● Work instruction: The listing should be printed again without a single change.

● Material provided:
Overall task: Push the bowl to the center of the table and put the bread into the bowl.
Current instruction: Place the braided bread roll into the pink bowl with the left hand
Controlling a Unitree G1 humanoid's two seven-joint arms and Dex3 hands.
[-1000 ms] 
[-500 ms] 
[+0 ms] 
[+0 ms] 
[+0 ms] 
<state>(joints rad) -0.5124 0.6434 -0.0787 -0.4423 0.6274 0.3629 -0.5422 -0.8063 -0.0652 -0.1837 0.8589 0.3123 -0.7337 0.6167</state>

● Task answer:
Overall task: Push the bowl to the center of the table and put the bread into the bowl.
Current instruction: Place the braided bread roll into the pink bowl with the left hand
Controlling a Unitree G1 humanoid's two seven-joint arms and Dex3 hands.
[-1000 ms] 
[-500 ms] 
[+0 ms] 
[+0 ms] 
[+0 ms] 
<state>(joints rad) -0.5124 0.6434 -0.0787 -0.4423 0.6274 0.3629 -0.5422 -0.8063 -0.0652 -0.1837 0.8589 0.3123 -0.7337 0.6167</state>

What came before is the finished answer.